Paris attacks: Dieudonne held as France tackles hate speech
- Published
Controversial French comedian Dieudonne M'bala M'bala has been detained by police for a Facebook comment appearing to back Paris gunman Amedy Coulibaly.
His is one of dozens of cases opened by authorities in a crackdown on condoning or threatening terrorism.
Justice Minister Christiane Taubira said words of hatred and contempt had to be fought with the "utmost vigour".
Dieudonne already has convictions for inciting anti-Semitism and the courts banned several one-man shows last year.
A judicial source quoted by AFP news agency said he was due to be released on Wednesday evening but would face trial at a later date.
The justice ministry said earlier that 54 cases had been opened since the murders of 17 people in Paris last week. Of those, 37 cases involved condoning terrorism and 12 were for threatening to carry out terrorist acts.
Some fast-track custodial sentences have already been handed down under anti-terror legislation passed last November
A man of 22 was jailed on Tuesday for a year for posting a video mocking one of the three murdered policemen
A drunk driver was given four years in prison after making threats against the police who arrested him
Three men in their twenties were jailed in Toulouse for condoning terrorism
A man of 20 was jailed in Orleans for shouting "long live the Kalash[(nikov]" at police in a shopping centre
The justice minister said prosecutors should act firmly and quickly against anyone found condoning terrorism or carrying out racist or anti-Semitic acts.
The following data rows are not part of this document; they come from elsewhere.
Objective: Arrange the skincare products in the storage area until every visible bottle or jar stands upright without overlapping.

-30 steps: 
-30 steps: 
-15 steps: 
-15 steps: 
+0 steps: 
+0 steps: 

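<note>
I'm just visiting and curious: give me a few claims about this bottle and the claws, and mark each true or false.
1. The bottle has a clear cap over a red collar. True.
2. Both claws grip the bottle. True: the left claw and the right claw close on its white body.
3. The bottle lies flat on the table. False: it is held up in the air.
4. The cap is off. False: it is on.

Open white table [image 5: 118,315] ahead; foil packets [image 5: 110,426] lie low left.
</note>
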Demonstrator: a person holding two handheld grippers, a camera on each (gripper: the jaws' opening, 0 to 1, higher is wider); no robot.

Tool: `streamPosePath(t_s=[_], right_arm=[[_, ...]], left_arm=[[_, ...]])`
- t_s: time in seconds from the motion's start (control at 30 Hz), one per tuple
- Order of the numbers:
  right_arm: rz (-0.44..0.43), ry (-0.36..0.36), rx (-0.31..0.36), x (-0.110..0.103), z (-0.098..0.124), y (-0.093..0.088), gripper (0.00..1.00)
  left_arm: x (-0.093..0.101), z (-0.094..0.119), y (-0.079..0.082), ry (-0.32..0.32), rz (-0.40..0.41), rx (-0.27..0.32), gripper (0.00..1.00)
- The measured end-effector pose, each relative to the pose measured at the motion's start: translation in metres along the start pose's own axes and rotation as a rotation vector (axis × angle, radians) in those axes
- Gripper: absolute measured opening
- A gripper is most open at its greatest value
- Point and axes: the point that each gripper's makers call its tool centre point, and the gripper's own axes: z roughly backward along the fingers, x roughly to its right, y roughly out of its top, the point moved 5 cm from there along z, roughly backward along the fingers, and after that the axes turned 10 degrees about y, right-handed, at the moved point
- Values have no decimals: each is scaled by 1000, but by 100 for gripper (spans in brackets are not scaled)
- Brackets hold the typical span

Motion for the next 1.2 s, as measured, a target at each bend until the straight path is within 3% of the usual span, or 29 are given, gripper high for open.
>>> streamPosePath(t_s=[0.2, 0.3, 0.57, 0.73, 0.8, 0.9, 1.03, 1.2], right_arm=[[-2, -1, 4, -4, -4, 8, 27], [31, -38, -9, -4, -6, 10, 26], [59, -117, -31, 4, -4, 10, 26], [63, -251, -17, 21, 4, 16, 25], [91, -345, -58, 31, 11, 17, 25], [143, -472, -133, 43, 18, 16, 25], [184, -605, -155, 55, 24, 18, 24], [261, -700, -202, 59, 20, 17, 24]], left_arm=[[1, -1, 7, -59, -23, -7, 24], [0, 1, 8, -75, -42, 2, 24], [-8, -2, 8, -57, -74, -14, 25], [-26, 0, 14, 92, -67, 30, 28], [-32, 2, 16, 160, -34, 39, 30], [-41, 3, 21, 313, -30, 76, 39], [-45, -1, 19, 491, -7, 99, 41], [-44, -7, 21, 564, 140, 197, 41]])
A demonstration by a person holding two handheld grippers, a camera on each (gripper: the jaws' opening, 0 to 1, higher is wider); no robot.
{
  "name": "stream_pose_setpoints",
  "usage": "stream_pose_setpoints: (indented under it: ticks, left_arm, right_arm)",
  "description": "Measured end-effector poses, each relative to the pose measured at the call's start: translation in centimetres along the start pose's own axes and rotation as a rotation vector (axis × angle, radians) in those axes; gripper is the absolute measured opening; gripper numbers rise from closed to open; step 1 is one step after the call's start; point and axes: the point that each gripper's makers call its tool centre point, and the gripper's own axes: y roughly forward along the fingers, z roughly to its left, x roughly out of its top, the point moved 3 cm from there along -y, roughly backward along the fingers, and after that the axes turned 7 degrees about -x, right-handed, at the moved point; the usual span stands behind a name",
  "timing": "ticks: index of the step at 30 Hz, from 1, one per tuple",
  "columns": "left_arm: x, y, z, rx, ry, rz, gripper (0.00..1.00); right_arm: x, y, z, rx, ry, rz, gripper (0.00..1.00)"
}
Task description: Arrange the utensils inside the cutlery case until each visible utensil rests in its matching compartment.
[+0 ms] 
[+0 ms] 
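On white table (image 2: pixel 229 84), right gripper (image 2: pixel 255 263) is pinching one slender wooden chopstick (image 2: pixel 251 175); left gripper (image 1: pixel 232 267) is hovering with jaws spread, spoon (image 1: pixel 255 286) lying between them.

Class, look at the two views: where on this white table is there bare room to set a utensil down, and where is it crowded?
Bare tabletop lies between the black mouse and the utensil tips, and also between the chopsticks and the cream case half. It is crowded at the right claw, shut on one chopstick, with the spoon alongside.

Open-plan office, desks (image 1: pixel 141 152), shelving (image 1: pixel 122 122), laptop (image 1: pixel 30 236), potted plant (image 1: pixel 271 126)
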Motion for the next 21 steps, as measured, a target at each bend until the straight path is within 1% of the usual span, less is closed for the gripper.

Dieudonne is already facing an inquiry into whether he condoned terrorism in a video in which he mocked the decapitation of US journalist James Foley by Islamic State militants.
If found guilty, he could face up to seven years in jail and a €5,000 (£3,800; $5,900) fine.
Hours after 3.7 million people took part in rallies across France on Sunday, with the biggest in the centre of Paris, Dieudonne said on his Facebook page that the "historic" march had been as magical as the Big Bang that had created the universe.
"I'm finally going home," he wrote. "Know that this evening, as far as I'm concerned, I'm feeling like Charlie Coulibaly [French: je me sens Charlie Coulibaly]."
He combined the "Je suis Charlie" ("I am Charlie") slogan adopted across the world in support of the 17 victims of the Paris attacks with the name of one of the three Paris gunmen, before deleting the remark a short time later.
Coulibaly killed a policewoman near a Jewish school last Thursday before going on to hold up a kosher supermarket the following day when he murdered four Jewish hostages.
Dieudonne's comment drew an angry response on Monday, with Prime Minister Manuel Valls saying that freedom of speech should not be confused with anti-Semitism, racism and Holocaust denial.
After Interior Minister Bernard Cazeneuve said he had asked the authorities to investigate Dieudonne's remarks, the comedian posted a response on his Facebook page, external, arguing that he was being treated as public enemy number one when all he wanted to do was make people laugh.
"I'm being seen as an Amedy Coulibaly when I'm no different from Charlie," he said.
The murders at Charlie Hebdo by the Kouachi brothers were widely seen as an assault on freedom of speech, on a magazine that has frequently launched withering attacks on religion, with depictions of the Prophet Muhammad.
The publication of a new issue of Charlie Hebdo on Wednesday was so sought-after that the publishers increased the print run to 5m copies.
Dieudonne's detention immediately drew claims of double standards from some quarters in France.
But French daily Le Monde pointed out, external (in French) that French law limited freedom of speech and it did not extend to incitement to hatred or racism, anti-Semitism and homophobia.
In 2007, the then editor of Charlie Hebdo, Philippe Val, was cleared of inciting hatred against Muslims for reprinting cartoons of the Prophet Muhammad.
Dieudonne was himself acquitted last year over comments made in a video in which he called for the release of a man who tortured and murdered Ilan Halimi, a Jewish man, in Paris in 2006.
His trademark "quenelle" gesture has been criticised as an inverted Nazi salute although he argues it was intended to be anti-establishment.